Nyatanya pada saat ini di Indonesia, Majelis Ulama Indonesia (MUI) telah Menetapkan bahwa 1 sha’ itu setara dengan 2,5 kg. Maka kemudian, Baznas (Badan amil zakat nasional) pun menentukan banyaknya zakat fitrah yang dibayarkan adalah 2,5 kg atau 3,5 liter beras premium , yang artinya takaran ini mengarah kepada pendapat mazhab syafi’I. Bahkan, Baznas juga menerangkan dalam laman situsnya bahwa zakat fitrah yang dibayarkan dengan uang itu seharga Rp 45.000,00 hingga Rp 55.000,00. Yang artinya pemerintah / Baznas memberikan pilihan kebolehan zakat fitrah dengan uang (mazhab Hanafi) namun tetap mengikuti kadar ukuran 1 sha’ mazhab Syafi’i, seharusnya bila tetap ingin mengikuti mazhab Syafi’i, maka zakat fitrah nya wajib mengggunakan makanan pokok (beras) tidak diperkenankan memakai uang, dan tentu ini bentuk tidak ke konsistenan dalam mengambil suatu hukum. Apakah ini termasuk kebolehan dalam talfiq mazhab yang menerapkan hukum dari ketentuan-ketentuan yang mudahnya saja dari masing masing mujtahid ? bagaimana dengan keabsahan zakat fitrah seperti itu?.
ADVERTISEMENT
Menanggapi hal tersebut, Syeikh al-Kamal ibn al-Humam dan juga Syeikh Wahbah Zuhaili dalam kitab-nya “al-fiqh al-islami wa-adillatuh” membolehkan talfiq semacam itu karena menurutnya talfiq tersebut tidak termasuk kategori talfiq yang dilarang karena batal demi hukum atau karena faktor eksternal, yang mengakibatkan penentangan terhadap ijma’ atau rusaknya tatanan hukum. Justru talfiq semacam ini dinilai lebih sesuai dengan prinsip kemudahan dalam beragama (at-taisir) dan menghilangkan kesusahan atas Masyarakat (raf’ al-haraj) dan prinsip toleran (as-samahah) yang merupakan esensi dan tujuan hukum islam (maqashid al-syariah) dalam rangka memberikan kemaslahatan bagi manusia.

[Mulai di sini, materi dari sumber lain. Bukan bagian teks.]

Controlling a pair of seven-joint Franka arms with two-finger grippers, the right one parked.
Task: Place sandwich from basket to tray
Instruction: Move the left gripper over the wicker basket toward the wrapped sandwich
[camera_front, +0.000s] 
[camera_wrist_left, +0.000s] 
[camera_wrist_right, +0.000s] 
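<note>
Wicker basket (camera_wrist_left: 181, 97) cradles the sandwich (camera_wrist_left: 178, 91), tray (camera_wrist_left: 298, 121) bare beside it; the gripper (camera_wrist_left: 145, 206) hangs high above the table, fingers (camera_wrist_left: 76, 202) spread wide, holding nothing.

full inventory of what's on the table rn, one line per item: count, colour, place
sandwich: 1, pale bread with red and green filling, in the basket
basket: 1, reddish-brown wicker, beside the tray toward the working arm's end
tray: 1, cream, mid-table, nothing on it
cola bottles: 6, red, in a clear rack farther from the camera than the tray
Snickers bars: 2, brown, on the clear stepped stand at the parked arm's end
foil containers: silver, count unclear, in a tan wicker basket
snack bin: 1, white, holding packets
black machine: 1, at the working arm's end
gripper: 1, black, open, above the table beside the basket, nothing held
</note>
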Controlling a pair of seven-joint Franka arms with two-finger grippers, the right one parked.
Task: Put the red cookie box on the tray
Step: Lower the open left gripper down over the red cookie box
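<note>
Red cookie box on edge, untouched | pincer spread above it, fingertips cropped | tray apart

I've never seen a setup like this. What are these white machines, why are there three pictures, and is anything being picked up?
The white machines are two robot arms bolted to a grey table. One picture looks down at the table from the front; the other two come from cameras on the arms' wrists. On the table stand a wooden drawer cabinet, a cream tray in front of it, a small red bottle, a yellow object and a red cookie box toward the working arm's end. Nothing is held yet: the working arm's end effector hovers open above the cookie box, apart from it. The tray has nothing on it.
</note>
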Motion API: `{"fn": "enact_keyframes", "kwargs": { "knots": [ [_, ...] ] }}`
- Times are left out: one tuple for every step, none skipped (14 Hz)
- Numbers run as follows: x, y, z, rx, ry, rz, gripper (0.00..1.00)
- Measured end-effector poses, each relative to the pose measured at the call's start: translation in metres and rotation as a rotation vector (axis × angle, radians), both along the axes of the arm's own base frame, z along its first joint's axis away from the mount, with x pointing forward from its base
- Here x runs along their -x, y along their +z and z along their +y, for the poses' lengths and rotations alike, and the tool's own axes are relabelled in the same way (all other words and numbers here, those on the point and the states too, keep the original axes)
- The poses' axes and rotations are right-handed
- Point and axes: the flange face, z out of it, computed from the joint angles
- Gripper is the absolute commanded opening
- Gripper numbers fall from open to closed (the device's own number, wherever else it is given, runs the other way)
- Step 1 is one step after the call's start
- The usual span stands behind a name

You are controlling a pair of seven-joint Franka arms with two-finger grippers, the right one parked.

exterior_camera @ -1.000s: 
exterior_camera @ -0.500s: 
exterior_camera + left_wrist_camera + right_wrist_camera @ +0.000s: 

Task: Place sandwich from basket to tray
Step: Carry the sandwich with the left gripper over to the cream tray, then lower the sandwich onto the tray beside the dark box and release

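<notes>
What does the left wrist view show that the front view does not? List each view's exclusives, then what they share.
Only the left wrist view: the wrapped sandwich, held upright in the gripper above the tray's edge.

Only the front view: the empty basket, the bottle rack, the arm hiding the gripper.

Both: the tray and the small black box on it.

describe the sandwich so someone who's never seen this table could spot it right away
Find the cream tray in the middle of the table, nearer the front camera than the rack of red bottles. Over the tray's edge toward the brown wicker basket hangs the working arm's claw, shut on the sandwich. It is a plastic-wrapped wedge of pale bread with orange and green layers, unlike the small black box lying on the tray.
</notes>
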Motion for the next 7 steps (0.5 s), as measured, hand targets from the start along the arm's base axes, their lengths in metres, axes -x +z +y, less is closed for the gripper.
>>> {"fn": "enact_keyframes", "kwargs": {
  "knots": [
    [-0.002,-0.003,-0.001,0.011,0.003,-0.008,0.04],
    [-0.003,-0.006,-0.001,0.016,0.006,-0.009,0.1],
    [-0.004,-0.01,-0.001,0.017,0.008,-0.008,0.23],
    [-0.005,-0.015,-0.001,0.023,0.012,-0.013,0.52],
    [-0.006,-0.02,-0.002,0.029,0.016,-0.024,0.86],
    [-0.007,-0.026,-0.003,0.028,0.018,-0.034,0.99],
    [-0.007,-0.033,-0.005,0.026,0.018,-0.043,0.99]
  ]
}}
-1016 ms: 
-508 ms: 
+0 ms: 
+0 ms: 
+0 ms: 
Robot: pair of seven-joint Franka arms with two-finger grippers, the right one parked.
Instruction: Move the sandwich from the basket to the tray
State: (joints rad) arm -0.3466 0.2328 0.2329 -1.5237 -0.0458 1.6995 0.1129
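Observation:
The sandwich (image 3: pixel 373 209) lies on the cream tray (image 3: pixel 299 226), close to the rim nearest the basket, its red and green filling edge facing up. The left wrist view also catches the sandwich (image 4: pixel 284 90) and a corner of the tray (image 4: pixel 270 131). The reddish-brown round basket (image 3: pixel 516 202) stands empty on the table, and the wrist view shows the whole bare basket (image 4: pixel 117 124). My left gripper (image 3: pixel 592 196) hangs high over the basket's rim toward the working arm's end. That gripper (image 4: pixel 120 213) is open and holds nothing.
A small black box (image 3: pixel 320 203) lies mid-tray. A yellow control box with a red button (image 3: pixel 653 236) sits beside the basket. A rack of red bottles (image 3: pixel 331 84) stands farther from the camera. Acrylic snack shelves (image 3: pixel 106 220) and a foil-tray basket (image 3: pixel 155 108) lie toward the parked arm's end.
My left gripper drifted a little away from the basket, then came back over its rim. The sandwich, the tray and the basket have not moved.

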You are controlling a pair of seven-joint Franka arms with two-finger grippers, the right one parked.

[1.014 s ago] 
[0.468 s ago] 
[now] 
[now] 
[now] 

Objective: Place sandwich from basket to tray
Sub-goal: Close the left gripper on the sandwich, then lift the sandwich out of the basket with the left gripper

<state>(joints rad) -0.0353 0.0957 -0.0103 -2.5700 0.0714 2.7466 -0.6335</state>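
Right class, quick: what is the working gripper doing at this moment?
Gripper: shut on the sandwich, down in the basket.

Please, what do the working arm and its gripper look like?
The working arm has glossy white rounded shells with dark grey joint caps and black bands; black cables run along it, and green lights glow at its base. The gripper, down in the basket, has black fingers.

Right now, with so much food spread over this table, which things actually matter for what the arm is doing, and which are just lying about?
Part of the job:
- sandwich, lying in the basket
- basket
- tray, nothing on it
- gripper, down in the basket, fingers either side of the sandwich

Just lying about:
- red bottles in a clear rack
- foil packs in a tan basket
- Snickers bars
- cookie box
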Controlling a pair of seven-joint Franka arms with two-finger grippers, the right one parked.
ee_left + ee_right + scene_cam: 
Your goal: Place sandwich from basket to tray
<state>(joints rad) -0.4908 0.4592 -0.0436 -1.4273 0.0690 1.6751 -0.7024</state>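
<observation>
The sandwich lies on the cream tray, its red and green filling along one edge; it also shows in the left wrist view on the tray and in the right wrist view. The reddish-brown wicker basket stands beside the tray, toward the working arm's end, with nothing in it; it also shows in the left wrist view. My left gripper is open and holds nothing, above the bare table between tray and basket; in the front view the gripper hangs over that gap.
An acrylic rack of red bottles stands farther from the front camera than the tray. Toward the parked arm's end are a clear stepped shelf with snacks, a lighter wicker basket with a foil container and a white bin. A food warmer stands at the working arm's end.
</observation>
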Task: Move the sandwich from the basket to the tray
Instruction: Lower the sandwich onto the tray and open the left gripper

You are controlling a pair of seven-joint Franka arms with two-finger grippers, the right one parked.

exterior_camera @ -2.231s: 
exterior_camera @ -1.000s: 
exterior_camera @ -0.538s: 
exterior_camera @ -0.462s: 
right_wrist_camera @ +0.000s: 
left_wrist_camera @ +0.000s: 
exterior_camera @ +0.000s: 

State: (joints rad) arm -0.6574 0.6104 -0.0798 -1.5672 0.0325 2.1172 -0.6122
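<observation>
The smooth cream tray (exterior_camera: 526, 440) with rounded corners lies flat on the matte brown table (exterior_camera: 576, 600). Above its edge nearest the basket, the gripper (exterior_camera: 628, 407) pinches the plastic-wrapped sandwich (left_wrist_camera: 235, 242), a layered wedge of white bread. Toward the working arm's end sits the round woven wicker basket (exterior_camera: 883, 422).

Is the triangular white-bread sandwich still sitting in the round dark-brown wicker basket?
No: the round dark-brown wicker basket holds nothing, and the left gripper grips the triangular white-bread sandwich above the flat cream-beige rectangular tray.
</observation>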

Selain itu, melihat dari hasil bahtsul masail LBM PBNU (Lembaga Bahtsul Masail Pengurus Besar Nahdlatul Ulama) pada tanggal 18 Mei 2020 tentang Pembayaran Zakat fitrah menggunakan uang , yang membolehkan motede talfiq yang tersebut di atas , yakni boleh membayar zakat fitrah dengan uang mengikuti pendapat hanafiyah dan dalam menggunakan nominal makanan pokok (beras) mengikuti pendapat Syafi’iyah . Pendapat ini dihasilkan menggunakan model intiqal al-mazhab fi badh’ al-masa’il (berpindah mazhab dalam Sebagian masalah/tidak secara utuh).
ADVERTISEMENT
Seorang Penulis Keislaman, Ahmad Ali MD beranggapan bahwa Menolak talfiq ataupun mengambil pendapat yang ringan yang dinilai lebih dinamis dan maslahat merupakan bentuk kejumudan atau kekakuan dalam beragama yang nantinya itu akan menyusahkan manusia itu sendiri karena tidak sesuai dengan prinsip dan asas islam, yakni memberikan kemudahan, kemaslahatan, dan kerahmatan.
Wallahu A’lam bish-Shawwab.
Sumber : (https://www.nu.or.id , Syarif Hidayatullah.Ensiklopedia Rukun Islam: Zakat, https://m.antaranews.com )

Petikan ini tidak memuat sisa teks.